Ethics by Design
Website: | Hamburg Open Online University |
Kurs: | Ethics by Design |
Buch: | Ethics by Design |
Gedruckt von: | Gast |
Datum: | Sonntag, 22. Dezember 2024, 12:43 |
Beschreibung
Truth Filters for LLMs?
Emma's curiosity deepened as she wondered how these philosophical perspectives on truth could be practically applied to help both users and developers interact more responsibly with LLMs. If truth could be seen through different lenses, then each lens might offer a way to improve the way people work with LLMs. She began to think of these theories as 'truth filters' - different ways of evaluating, interpreting and even designing model responses with specific goals in mind. These filters, she thought, could form the basis of an ethics by design framework, a system that could make interactions with LLMs more transparent, grounded, and ultimately safer for all.
She sketched out ideas for how users and developers could apply each truth filter to guide their approach:
- Correspondence Filter
- Coherence Filter
- Pragmatic Filter
- Epistemic Filter
1. Correspondence Filter
- For users: Emma imagined a world where users approached AI responses with a filter that prioritised real-world facts. With this filter, users could be encouraged to question whether an AI response really reflects objective reality. Is the information something that can be verified, such as a date, name or location? By encouraging users to think about real-world alignment, this filter could encourage a habit of cross-checking, rather than accepting everything at face value.
- For developers: Developers, Emma thought, could take advantage of this filter by building in fact-checking mechanisms. Integrating real-time fact-checking tools - such as APIs that pull from updated databases - could flag answers that deviate from established facts. This step would help reduce the likelihood of hallucinations by keeping responses grounded in reality, especially on fact-sensitive topics.
2. Coherence Filter
- For users: Emma knew that sometimes the truth lies in consistency rather than in raw facts. She imagined a coherence filter that would help users assess whether an answer fits logically with a previous conversation or with their own knowledge. If a model began to contradict itself in a conversation, users would be prompted to take a closer look, encouraging critical engagement rather than passive acceptance.
- For developers: Developers could implement this filter by designing models with an internal consistency check, allowing the LLM to 'remember' its previous responses during an ongoing session. By training models to avoid inconsistencies, especially in longer dialogues, they could improve consistency. This would make LLM output more reliable and engaging, and reduce the model's tendency to contradict itself over time.
3. Pragmatic Filter
- For users: Emma recognised that not all tasks require strict factual accuracy. So the pragmatic filter could guide users to assess the practical utility of an output. If the model answer is useful for a particular task - such as generating ideas in a brainstorming session - then it's useful, even if it's not perfectly factual. This filter could remind users to think about the context: Is this a creative or brainstorming scenario where a useful, flexible answer is better than an accurate one?
- For developers: Developers could use this filter to prioritise output based on the intended purpose of user prompts. Contextual fine-tuning could encourage models to produce relevant, pragmatic answers that meet user needs, especially in exploratory or creative applications. In this way, the model could focus on providing answers that are "good enough" for the context, rather than absolute truths, creating a more flexible interaction.
4. Epistemic Filter
- For users: Emma could see the epistemic filter acting as a guide for users to critically evaluate responses, especially where evidence and justification are essential. This filter would encourage users to look for answers that are supported by clear reasoning or sources, helping them to develop a natural scepticism towards answers that lack justification.

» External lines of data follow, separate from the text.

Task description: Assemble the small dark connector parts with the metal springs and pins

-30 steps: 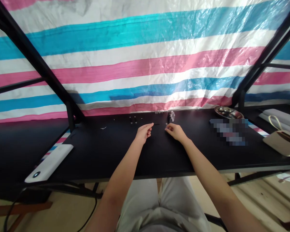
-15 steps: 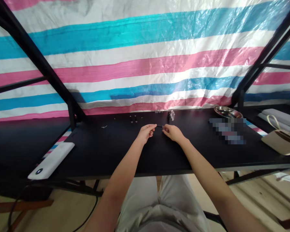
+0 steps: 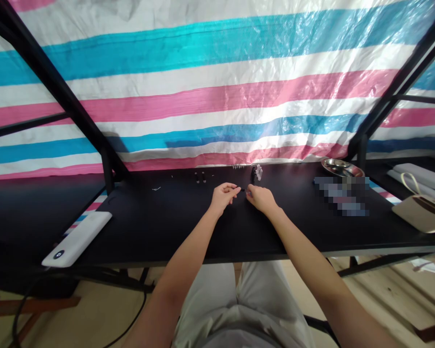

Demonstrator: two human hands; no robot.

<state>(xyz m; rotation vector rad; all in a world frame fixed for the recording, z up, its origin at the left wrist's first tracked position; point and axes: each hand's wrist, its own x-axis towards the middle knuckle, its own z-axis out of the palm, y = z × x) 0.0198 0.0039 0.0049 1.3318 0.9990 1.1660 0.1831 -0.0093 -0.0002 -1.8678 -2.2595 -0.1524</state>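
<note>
My left hand (image 3: 224, 196) pinches a short, thin black piece (image 3: 242, 189) between thumb and fingertips, above the black table (image 3: 159, 222). The piece points right, toward my right hand (image 3: 261, 197). My right hand's fingers are pressed together close to its free end; whatever lies in them is too small to name. Just beyond the right hand sit a pale, clear-looking bundle (image 3: 259, 172) and a small black part (image 3: 253, 173). Two short dark pieces with light ends, a left one (image 3: 197, 177) and a right one (image 3: 203, 177), lie beyond the left hand.
Several tiny metal bits (image 3: 238, 167) line the table's back edge. Thin pale slivers (image 3: 156, 188) lie to the left. A long white device (image 3: 78, 240) rests at the left edge. Rightward are a shiny metal dish (image 3: 342, 167), a blurred-out item (image 3: 342, 197) and a beige pouch (image 3: 422, 212).
My left hand has shifted slightly right and turned, its fingertips now farther along the black piece. Less of the piece shows between the hands. The right hand has moved only a little.
</note>
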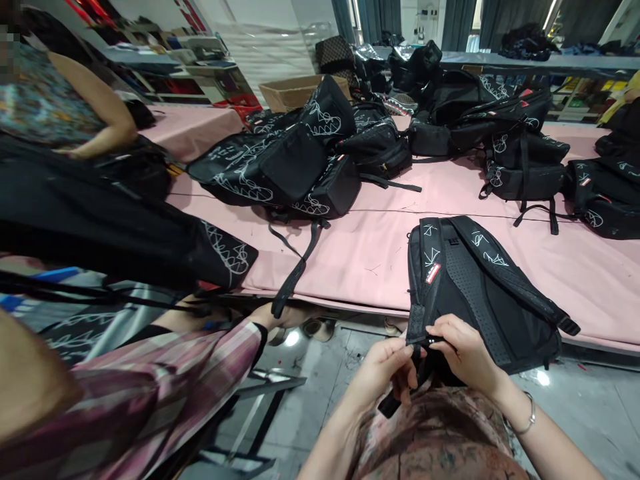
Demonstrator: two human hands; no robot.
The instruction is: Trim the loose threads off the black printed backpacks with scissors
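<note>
A black backpack [480, 293] with white line drawings lies back panel up at the table's near edge, its lower part overhanging toward me. One padded shoulder strap [429, 267], with a small red label, runs down to my hands. My left hand [393, 367] pinches the narrow webbing [390, 404] at that strap's lower end, and the webbing's tail hangs below the fingers. Close beside it, my right hand [457, 343] is closed on the strap end, where a small dark piece shows between the fingertips. Whether that piece is a buckle I cannot tell.
Several more black backpacks [295, 163] are heaped across the pink-covered table [370, 260]. At my left sits a person in plaid trousers [165, 380] with a black bag; another person's arm [95, 100] is beyond. A cardboard box [283, 93] stands behind the heap.
</note>
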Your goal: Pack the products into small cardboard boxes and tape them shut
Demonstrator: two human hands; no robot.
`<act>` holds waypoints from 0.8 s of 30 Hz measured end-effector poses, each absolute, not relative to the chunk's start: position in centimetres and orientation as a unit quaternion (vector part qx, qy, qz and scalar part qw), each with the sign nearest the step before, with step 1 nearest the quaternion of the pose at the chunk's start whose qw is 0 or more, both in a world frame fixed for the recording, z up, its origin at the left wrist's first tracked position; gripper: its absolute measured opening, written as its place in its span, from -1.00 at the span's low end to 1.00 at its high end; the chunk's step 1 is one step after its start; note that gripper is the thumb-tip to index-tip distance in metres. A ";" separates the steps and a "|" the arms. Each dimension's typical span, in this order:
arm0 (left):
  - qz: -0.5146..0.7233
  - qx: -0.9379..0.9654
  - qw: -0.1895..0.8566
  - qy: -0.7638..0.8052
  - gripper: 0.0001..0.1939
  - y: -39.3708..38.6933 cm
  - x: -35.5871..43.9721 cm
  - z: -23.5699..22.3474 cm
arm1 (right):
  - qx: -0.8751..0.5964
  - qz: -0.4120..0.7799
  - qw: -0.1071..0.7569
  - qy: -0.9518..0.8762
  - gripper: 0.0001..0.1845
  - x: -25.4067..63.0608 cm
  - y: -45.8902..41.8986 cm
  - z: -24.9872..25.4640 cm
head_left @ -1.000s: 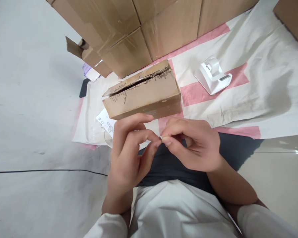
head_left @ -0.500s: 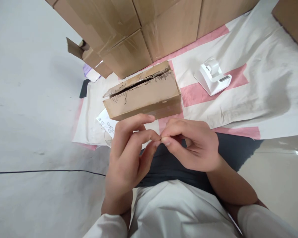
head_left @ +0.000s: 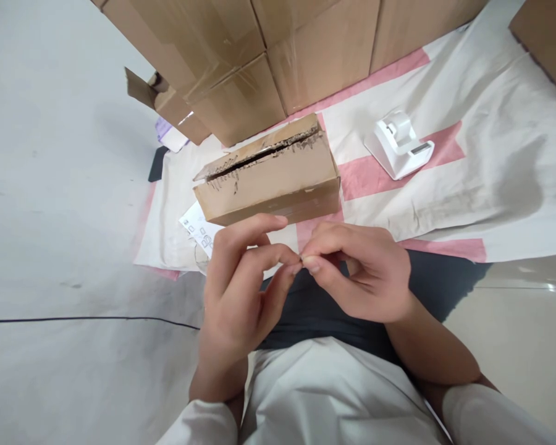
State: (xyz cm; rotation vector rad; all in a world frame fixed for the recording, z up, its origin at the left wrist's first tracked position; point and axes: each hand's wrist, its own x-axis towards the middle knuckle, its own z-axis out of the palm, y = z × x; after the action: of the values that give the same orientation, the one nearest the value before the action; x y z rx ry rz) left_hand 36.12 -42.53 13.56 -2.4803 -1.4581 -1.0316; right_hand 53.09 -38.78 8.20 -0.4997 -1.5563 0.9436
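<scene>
My left hand [head_left: 238,290] and my right hand [head_left: 364,272] meet fingertip to fingertip above my lap. Both pinch one tiny pale thing between thumb and forefinger; it is too small to name. Just beyond the fingers lies a small brown cardboard box [head_left: 269,170] with a torn slit along its top. It rests on a white and pink cloth [head_left: 467,179]. A printed paper slip [head_left: 197,228] pokes out from under the box, to the left of my left hand.
A white tape dispenser [head_left: 398,145] stands on the cloth at the right. Large taped cartons [head_left: 269,55] are stacked behind the box. Another carton corner [head_left: 544,40] shows at top right. A black cable [head_left: 88,319] crosses the pale floor at the left.
The hands stay pinched together in nearly the same place; only the view shifts slightly.
</scene>
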 end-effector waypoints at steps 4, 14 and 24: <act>-0.338 -0.813 0.057 -0.471 -0.91 -42.5 36.0 13.5 | -0.219 0.412 0.586 -0.662 -0.81 53.0 -38.9 8.1; -0.320 -0.812 0.012 -0.488 -0.87 -42.9 36.2 13.9 | -0.209 0.416 0.588 -0.661 -0.84 52.9 -38.9 8.1; -0.336 -0.802 0.043 -0.492 -0.88 -42.7 35.6 13.4 | -0.206 0.408 0.606 -0.651 -0.87 52.7 -39.1 7.9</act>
State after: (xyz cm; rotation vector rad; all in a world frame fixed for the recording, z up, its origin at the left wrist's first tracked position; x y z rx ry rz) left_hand 35.64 -42.70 13.38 -2.4523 -1.5047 -1.0263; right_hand 52.72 -39.12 7.95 -0.4771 -1.5042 0.9437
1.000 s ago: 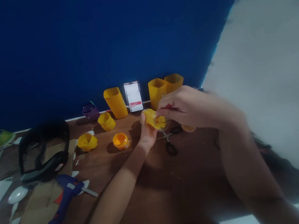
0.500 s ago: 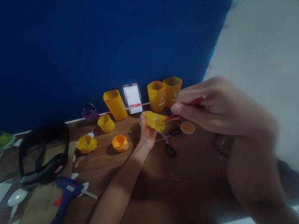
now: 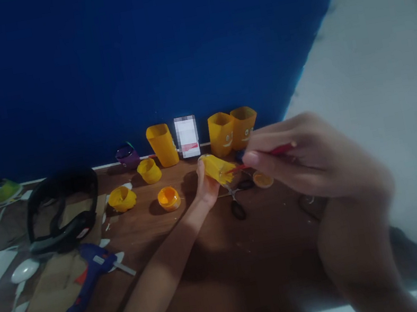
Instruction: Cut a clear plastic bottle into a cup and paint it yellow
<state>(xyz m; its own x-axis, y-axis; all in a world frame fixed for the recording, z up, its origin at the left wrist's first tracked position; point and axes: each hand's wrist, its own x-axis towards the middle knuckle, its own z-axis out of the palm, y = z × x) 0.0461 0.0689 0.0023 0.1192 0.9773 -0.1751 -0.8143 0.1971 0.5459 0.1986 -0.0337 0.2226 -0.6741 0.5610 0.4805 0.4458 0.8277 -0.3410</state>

- For developers: Developers could improve the output of the LLM by implementing confidence scoring and, where possible, citation generation. By allowing the model to signal when it's more or less confident in its answers, developers could give users insight into how "sure" the model is. In addition, training the model to draw from reputable data sources or cite references would allow users to assess the basis for the answer, leading to more informed judgements.
Emma realised that embedding these truth filters into both user interfaces and model development processes could shape a responsible and user-conscious approach to interacting with AI. By guiding both sides - users to evaluate and developers to implement mindful strategies - these filters could improve transparency, usability and accountability in AI applications.
She imagined a future where every interaction with an LLM included subtle reminders of these filters, encouraging users to engage critically and ensuring that developers took proactive steps to minimise the risk of error and unintended consequences. In this future, truth wasn't just about producing correct answers; it was a dynamic process that allowed people to interact with LLMs in a meaningful and responsible way. With truth filters as her blueprint, Emma saw the possibility of an AI landscape where technology and human values were thoughtfully aligned.